Lock files solve this problem. You can depend on whatever version of library A that you need and lock the transitive dependencies. And once library B releases its fix, you can update your lock file without having up bump the version of library A.

Tools like poetry providing the features to automate this workflow.


> You should be very conservative when pinning versions in a library, though

No; you should be very conservative when pinning versions in an application, not in a library. Check this article for the explanation: https://caremad.io/posts/2013/07/setup-vs-requirement/


Anybody familiar with the history of requests knows this is bad advice.


requests is definitely not a good example here. :/


> You don't need to solve all those problems at once.

Why spend time tweaking the setup when you can just get it right in the first place with less work?


Do you recommend poetry?

I've been meaning to try it but haven't had the time to migrate an existing project to poetry.


I used poetry for multiple projects already and I quite like it because it makes version management really straightforward and you can just go like

  poetry new foo
And it will setup all the basic stuff for you right away. Having all the project dependecies and Metadata in pyproject.toml makes sense and reduces cognitive overload. Having poetry manage your venvs autmagically is a good extra.

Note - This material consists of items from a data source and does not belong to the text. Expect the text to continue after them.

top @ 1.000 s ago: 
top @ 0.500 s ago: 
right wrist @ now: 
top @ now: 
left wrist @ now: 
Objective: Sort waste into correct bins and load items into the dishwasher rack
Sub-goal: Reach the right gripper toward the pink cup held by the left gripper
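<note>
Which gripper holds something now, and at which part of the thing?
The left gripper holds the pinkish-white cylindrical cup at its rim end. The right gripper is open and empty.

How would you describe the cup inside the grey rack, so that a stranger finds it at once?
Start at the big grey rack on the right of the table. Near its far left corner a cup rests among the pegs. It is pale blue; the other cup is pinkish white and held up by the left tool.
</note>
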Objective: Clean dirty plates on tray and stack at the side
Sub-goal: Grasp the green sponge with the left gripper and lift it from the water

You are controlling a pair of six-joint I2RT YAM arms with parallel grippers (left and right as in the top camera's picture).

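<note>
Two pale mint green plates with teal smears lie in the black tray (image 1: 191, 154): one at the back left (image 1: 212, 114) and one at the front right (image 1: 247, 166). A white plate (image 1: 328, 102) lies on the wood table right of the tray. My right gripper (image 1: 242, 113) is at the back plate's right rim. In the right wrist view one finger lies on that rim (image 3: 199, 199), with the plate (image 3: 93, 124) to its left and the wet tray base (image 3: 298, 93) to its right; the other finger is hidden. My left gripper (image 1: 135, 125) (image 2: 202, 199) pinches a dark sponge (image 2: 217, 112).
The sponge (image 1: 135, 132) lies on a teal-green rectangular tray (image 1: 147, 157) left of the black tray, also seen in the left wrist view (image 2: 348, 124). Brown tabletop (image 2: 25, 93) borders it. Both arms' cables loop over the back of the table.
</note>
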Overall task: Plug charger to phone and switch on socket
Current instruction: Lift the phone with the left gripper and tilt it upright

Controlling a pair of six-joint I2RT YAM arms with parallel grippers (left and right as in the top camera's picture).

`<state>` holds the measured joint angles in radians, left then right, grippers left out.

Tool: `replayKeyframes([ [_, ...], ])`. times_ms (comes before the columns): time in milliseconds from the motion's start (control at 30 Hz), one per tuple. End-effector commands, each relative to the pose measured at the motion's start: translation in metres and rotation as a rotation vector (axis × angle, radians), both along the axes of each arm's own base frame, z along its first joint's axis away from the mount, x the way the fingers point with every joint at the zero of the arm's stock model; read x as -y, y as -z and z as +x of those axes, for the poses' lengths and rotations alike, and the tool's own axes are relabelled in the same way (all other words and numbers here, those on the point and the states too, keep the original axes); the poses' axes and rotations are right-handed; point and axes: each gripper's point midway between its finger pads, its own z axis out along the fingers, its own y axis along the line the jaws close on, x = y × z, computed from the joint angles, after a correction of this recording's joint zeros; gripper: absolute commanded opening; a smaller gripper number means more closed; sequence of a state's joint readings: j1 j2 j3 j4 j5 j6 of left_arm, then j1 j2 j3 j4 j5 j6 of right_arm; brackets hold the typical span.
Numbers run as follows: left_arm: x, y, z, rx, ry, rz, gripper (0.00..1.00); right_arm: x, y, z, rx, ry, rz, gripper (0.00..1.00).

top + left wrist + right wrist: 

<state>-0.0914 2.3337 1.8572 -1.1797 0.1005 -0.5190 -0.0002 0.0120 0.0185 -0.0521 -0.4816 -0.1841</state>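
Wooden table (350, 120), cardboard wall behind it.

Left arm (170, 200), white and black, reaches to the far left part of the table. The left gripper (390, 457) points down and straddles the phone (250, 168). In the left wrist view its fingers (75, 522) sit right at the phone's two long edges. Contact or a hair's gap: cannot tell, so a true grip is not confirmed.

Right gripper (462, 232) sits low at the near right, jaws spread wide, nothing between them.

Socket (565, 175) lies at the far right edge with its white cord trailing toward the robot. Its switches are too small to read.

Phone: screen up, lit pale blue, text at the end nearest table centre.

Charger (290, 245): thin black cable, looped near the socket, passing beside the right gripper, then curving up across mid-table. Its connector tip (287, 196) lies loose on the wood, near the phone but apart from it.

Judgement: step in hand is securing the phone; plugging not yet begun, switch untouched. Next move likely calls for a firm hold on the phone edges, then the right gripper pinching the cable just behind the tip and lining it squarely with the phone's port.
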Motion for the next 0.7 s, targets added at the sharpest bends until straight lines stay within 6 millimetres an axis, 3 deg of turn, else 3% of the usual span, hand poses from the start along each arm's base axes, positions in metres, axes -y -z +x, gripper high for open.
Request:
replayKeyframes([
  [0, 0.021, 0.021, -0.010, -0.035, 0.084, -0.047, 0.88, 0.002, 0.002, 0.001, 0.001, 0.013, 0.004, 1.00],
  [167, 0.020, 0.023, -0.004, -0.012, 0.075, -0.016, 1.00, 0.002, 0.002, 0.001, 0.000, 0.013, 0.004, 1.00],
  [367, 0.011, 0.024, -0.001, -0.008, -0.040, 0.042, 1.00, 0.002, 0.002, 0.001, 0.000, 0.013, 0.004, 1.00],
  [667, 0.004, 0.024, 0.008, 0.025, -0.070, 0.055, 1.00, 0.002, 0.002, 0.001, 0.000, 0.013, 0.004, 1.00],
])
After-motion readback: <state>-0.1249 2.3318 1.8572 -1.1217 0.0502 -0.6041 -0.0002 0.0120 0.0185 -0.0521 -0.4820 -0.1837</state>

There is still room for improvement, e.g. I had some trouble with their install script at times (python vs python3)


Yeah it's pretty good. There are plenty of problems and holes of course, but for most pure-Python packages it does a nice job most of the time.

If you're an expert, you can do it with setup.py or setup.cfg, but I don't think it's normally worth the trouble.


I usually don't pin, I'd rather deal with upstream BC breaks as they are published instead of accumulating tech debt. I call this "continuously integrating upstream code", because Continuous Integration is a practice, not a tool.


You don't pin anything for a package. I'm not aware of any "standard" CI that a package tool could set up. I guess you mean testing on multiple versions, in which case tox will help. Deployment for a package is handled by twine. Package data? What about it? Version bumps should always be manual but I recommend setuptools-scm.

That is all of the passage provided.